WHAT IS NEEDED:
Copy word for word, please, the lines of the entries below running from the one containing "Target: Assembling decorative" to the one containing "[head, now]", both ends included.

::::::::

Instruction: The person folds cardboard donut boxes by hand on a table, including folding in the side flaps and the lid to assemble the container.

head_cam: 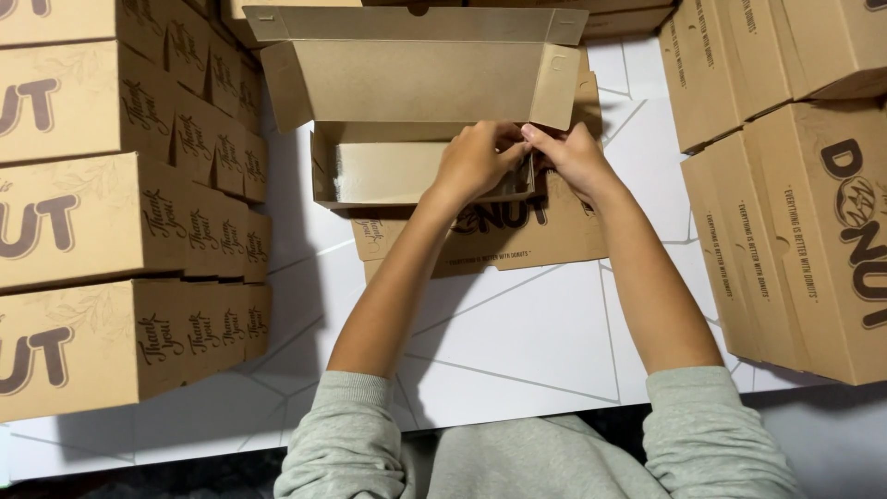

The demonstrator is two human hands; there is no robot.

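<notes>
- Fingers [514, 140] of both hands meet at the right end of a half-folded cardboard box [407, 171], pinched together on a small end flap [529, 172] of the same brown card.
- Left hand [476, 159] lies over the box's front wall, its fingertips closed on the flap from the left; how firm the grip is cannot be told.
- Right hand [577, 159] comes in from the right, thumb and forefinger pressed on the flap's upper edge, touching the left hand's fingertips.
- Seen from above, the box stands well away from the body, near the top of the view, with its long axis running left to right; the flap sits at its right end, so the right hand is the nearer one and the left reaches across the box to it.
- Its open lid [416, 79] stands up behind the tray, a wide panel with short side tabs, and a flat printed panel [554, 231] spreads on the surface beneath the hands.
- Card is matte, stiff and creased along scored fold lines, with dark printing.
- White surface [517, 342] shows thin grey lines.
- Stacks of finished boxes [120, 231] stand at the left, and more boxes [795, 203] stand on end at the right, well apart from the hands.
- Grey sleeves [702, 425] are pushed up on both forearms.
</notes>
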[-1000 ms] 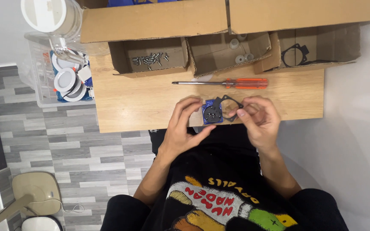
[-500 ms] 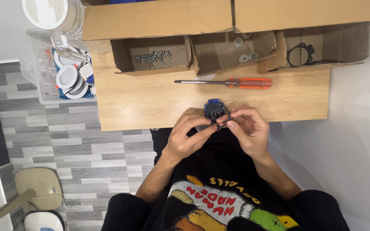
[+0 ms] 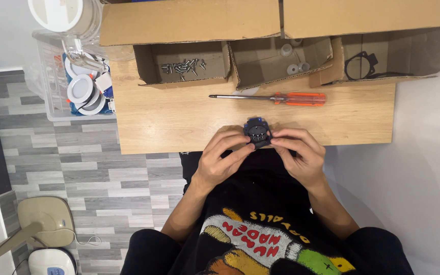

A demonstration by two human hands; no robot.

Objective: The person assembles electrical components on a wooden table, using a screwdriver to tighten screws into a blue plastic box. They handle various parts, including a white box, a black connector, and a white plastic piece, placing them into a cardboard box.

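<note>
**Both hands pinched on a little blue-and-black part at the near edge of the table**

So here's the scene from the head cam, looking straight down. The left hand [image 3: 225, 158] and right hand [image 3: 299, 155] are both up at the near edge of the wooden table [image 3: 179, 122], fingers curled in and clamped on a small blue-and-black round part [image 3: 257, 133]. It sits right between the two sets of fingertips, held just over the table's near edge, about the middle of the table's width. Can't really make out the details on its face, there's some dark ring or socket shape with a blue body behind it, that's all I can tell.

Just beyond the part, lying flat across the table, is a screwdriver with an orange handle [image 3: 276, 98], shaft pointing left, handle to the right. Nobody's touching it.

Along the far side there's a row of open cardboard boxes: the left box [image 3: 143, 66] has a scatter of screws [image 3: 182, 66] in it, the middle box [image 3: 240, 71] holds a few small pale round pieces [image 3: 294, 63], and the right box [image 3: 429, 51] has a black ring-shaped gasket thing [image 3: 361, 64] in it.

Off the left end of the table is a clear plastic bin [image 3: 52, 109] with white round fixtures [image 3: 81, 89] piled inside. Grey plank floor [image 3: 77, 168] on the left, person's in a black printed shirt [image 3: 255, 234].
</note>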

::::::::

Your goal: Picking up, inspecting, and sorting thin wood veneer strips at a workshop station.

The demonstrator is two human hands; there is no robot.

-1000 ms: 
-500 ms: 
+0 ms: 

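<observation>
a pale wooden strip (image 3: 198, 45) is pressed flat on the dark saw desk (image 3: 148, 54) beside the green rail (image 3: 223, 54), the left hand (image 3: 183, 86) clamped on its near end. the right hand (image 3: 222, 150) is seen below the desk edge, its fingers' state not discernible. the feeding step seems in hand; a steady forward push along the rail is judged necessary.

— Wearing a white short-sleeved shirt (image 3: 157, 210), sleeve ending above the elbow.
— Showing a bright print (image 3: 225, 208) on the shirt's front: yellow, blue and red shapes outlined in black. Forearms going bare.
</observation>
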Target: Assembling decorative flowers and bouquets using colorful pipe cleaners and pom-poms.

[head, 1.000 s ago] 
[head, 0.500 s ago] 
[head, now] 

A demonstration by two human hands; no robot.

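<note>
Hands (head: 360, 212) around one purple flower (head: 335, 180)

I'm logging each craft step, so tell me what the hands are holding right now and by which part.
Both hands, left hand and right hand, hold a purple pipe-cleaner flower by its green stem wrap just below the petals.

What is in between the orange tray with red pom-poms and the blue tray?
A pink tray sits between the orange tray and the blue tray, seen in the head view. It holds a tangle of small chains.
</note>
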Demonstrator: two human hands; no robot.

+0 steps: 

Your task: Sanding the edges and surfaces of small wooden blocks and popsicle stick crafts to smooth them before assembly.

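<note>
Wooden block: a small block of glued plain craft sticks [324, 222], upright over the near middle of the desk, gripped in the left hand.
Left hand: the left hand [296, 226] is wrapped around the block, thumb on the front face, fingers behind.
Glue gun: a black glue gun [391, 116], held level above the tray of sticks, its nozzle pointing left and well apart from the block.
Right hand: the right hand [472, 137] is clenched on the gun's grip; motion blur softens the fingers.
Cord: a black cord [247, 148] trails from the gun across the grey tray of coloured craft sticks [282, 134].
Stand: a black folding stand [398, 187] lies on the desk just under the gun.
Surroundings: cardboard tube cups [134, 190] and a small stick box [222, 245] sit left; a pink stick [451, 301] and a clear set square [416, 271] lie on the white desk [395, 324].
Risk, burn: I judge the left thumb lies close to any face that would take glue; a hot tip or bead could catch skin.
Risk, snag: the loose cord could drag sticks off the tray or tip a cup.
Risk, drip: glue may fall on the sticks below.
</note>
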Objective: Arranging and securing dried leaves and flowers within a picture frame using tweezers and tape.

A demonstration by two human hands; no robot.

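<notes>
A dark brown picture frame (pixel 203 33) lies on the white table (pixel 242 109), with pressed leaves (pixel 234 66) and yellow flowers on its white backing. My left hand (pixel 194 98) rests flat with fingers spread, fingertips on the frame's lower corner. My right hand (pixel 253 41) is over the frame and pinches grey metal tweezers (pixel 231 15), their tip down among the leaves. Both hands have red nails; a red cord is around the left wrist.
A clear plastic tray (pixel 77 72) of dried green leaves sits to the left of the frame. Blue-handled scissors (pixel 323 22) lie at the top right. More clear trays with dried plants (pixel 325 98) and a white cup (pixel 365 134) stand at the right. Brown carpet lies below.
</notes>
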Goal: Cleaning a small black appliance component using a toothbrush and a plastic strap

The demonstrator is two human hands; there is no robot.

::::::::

RESULT BELOW:
Target: Assembling decorative flowers and bouquets using colorful pipe cleaners and pom-poms.

[head, 1.000 s ago] 
[head, 0.500 s ago] 
[head, now] 

The exercise requires no additional output.